• WORK ORDER: Every line below from the one containing "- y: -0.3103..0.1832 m" through the one containing "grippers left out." must be transcribed exactly. Omit all lines outside that stretch.

• DATA LISTING:
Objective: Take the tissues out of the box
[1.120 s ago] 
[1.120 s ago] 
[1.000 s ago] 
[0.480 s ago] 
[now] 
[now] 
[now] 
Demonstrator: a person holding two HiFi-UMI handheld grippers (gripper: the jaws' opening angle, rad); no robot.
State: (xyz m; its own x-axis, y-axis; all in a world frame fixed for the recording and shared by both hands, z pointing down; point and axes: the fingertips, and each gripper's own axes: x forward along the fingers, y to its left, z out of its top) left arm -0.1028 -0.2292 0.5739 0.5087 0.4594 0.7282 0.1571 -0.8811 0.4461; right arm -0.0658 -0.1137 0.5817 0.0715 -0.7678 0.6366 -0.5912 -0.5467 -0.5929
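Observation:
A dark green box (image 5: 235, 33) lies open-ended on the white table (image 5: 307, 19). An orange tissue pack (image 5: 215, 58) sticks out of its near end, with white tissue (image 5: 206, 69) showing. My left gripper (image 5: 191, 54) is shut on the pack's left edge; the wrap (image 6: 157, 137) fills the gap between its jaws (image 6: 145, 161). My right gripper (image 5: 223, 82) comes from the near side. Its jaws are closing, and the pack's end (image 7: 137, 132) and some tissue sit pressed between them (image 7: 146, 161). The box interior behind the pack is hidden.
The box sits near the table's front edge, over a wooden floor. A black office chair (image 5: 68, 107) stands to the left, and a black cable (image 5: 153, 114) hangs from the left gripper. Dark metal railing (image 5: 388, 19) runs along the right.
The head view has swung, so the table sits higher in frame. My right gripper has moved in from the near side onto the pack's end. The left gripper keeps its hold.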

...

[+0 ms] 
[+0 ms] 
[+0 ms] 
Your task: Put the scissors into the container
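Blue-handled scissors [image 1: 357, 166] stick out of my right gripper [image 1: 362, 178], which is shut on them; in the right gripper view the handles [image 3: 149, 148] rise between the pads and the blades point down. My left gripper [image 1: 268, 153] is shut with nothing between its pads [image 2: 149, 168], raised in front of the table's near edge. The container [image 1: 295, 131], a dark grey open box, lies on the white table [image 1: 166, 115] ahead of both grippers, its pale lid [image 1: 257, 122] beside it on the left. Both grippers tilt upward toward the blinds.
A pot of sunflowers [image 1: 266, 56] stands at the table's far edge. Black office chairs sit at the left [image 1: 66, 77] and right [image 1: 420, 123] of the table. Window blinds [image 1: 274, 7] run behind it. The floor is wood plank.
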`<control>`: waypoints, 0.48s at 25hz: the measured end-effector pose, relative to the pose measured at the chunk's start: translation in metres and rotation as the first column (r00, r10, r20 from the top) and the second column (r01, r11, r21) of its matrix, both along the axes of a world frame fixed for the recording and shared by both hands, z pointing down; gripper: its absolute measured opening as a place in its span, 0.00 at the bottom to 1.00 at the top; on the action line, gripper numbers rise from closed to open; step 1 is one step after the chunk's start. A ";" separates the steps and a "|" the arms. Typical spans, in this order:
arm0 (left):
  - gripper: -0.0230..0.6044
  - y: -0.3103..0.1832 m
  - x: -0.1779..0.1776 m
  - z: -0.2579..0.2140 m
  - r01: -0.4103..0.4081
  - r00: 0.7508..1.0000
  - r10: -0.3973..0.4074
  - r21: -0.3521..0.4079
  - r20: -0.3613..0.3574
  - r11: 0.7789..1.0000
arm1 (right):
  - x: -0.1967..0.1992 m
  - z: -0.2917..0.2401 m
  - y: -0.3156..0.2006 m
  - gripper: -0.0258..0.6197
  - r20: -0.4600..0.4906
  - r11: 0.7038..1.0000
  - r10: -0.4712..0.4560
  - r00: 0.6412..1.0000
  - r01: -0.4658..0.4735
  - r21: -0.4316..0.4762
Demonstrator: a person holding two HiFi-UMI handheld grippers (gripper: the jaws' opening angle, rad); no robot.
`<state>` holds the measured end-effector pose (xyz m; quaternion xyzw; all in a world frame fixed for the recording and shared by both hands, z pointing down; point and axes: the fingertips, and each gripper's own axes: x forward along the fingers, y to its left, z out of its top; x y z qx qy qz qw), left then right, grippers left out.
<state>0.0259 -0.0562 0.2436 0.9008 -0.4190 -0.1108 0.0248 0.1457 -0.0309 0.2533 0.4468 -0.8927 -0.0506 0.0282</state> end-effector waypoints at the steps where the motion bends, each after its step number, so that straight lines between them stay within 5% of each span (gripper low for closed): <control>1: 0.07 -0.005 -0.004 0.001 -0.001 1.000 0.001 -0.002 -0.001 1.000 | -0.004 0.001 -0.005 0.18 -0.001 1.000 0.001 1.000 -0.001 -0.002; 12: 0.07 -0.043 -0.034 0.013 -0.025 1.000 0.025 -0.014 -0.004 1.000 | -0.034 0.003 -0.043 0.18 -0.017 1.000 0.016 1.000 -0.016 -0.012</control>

• SOLUTION TO THIS TASK:
  - y: -0.3103..0.1832 m
  - x: -0.1779..0.1776 m
  - z: -0.2579..0.2140 m
  - r01: -0.4103..0.4081
  - r00: 0.7508..1.0000
  - r10: -0.3973..0.4074
  - r21: -0.3521..0.4079
  - r20: -0.3613..0.3574
  - r11: 0.7789..1.0000
arm1 (right):
  - x: -0.1967..0.1992 m
  - z: -0.2917..0.2401 m
  - y: -0.3156..0.2006 m
  - gripper: -0.0258..0.6197
  - r20: -0.4600..0.4906
  - r11: 0.7038..1.0000
  - r10: -0.4712..0.4560
  - r00: 0.6412..1.0000
  - r01: -0.4658..0.4735
  - r21: -0.4316..0.4762
Demonstrator: a person holding two HiFi-UMI handheld grippers (gripper: the jaws' opening angle, rad); no robot.
`<state>` holds the measured end-effector pose (xyz m; quaternion xyzw; all in a world frame fixed for the recording and shared by both hands, z pointing down; point and axes: the fingertips, and each gripper's own axes: x forward along the fingers, y to its left, z out of its top; x y z qx qy qz qw), left then right, grippers left out.

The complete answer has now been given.